Si tienes hijos, este artículo te interesa. Y si no los tienes seguro que también, porque siempre hay algún amigo con niños en edad escolar y este se ha convertido en un debate de plena actualidad. ¿Debemos los padres ayudar a nuestros hijos con los deberes del colegio? ¿Te sientes un bicho raro por no echarles una mano? ¿O por el contrario te has convertido en su profesora particular y secretaria? Para resolver nuestras dudas, hemos preguntado a  Ana Arranz Requejo, miembro de Saluspot y psicóloga general sanitaria en emotionpsicologos.

¿Debemos los padres ayudar a nuestros hijos con los deberes del colegio?

Como norma general, los padres no deben ayudar a los hijos a hacer los deberes. Nuestra labor como padres es que nuestros hijos sean autónomos para que puedan desarrollar una serie de habilidades que les ayuden en su rendimiento presente y futuro: desarrollo de técnicas de estudio, autorregulación emocional y motivacional, creación de un hábito de trabajo…

¿A partir de qué edad hay que dejarles más autonomía?
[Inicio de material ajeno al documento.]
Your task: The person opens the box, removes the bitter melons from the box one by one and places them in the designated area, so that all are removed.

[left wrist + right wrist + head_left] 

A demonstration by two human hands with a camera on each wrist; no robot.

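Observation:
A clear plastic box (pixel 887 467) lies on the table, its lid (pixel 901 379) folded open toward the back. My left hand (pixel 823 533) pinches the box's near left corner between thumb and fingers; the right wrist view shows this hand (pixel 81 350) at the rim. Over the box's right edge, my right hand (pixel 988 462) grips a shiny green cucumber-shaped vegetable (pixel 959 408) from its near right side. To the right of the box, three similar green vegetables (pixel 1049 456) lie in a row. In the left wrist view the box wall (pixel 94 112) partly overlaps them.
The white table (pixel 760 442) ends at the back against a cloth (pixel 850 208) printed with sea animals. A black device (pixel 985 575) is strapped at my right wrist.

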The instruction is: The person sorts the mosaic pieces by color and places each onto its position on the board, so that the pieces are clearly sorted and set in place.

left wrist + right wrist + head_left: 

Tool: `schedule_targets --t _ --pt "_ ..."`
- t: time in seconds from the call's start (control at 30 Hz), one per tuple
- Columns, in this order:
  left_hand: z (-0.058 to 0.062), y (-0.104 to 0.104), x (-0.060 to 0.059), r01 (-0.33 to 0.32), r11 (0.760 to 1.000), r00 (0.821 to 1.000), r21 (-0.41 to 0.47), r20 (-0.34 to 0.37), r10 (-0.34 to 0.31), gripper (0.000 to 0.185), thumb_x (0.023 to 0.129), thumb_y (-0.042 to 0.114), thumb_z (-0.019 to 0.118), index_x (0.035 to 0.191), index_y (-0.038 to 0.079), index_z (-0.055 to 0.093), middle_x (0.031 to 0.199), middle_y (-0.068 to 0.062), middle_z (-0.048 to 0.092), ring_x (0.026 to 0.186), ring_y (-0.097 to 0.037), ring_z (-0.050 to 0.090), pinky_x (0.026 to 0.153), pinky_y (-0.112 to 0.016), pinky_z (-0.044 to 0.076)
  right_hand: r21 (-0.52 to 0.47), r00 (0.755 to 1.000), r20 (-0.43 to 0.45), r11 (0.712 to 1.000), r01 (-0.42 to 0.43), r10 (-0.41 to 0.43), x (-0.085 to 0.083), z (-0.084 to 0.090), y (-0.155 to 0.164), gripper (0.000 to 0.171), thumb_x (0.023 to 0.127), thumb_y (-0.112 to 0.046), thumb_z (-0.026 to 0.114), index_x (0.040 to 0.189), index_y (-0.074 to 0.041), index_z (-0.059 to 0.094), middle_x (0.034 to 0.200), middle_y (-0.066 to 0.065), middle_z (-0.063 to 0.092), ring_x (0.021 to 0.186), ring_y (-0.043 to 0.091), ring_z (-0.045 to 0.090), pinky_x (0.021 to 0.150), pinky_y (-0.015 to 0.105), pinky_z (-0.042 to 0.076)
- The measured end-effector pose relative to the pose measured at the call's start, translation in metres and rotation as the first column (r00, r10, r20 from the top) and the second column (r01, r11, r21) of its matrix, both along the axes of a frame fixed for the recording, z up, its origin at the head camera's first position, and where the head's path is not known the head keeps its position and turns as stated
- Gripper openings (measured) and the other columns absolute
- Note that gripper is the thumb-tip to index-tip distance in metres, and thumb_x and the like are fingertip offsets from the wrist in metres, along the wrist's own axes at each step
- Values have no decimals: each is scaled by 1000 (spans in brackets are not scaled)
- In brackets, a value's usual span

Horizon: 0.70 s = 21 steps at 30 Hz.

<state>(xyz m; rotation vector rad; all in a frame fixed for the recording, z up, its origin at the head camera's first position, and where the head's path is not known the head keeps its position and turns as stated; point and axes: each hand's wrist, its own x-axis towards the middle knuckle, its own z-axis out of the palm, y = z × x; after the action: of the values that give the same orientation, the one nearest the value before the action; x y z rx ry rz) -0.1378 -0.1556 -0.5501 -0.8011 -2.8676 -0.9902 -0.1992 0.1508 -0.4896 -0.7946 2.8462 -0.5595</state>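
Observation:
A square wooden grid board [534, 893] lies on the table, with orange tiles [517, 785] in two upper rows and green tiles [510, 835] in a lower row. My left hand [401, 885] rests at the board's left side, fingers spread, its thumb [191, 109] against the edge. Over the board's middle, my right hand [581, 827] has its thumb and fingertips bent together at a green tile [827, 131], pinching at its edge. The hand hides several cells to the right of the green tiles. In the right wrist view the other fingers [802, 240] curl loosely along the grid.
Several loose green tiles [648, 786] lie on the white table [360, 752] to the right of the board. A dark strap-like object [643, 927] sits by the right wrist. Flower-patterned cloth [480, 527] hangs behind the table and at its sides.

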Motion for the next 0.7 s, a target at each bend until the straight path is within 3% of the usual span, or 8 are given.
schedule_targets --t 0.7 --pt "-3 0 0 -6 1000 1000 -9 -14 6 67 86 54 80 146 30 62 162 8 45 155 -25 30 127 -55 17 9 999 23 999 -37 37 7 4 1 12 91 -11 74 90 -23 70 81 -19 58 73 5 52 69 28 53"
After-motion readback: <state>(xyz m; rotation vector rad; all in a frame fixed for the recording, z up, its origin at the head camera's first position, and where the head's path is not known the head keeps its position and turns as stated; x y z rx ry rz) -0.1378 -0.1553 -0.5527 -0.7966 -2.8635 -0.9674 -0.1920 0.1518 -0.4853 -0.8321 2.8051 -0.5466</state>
Los deberes han de estar ajustados a la etapa educativa en la que se encuentre el alumno, y por ende, adecuados al desarrollo evolutivo del niño. Por tanto, el niño debe ser capaz de realizarlos en las diferentes etapas de forma autónoma.

¿Cómo podemos reaccionar si el niño tarda mucho en terminar sus deberes?

Si el niño se demora en acabar sus tareas escolares porque no tiene suficiente capacidad de concentración, es interesante pautar un tiempo máximo de manera que aprendan a regularse. Recomendamos comenzar por las tareas más sencillas y que se vaya gradualmente hacia las que requieran mayor complejidad. Otra recomendación es trabajar a través de la lectura de libros. En el caso de observarse dificultades más serias, se recomienda acudir a un profesional.

Y si no quiere hacer la tarea, ¿cómo le convencemos?

Es importante que la motivación se trabaje desde muy pequeños. Tener un lugar de estudio y crear un hábito de trabajo será de gran ayuda. No recomendamos plantear un premio por hacer los deberes, ya que de esta forma podemos estropear la motivación intrínseca del niño. En caso de que estas situaciones generen grandes conflictos, recomendamos pedir ayuda a un especialista.

Si no ha entendido la lección en clase, ¿debemos los padres convertirnos en maestros?

Si el niño no ha entendido una lección en clase de manera aislada, no supone ningún problema. Pero si es algo habitual habrá que valorar si nuestro hijo presenta dificultades o si pudiera ser algo generalizado en más alumnos. De ser así, habría que hacérselo saber al profesor.

¿Y si en clase se ha despistado y no ha apuntado sus deberes, tengo que ser su secretaria y solucionárselo?

Si no recuerda las tareas que tiene que hacer, lo mejor es que se enfrente a llevarlos sin hacer. Nuestra labor como padres es fomentar que sean responsables y autónomos con sus tareas, algo que no aprenderán si lo hacemos por ellos.

Dicho esto, cuando esta tarde regrese del colegio y te surjan cualquiera de estas dudas, ya sabes lo que tienes que hacer. Lo principal es enseñar a nuestros hijos a ser autónomos y responsables.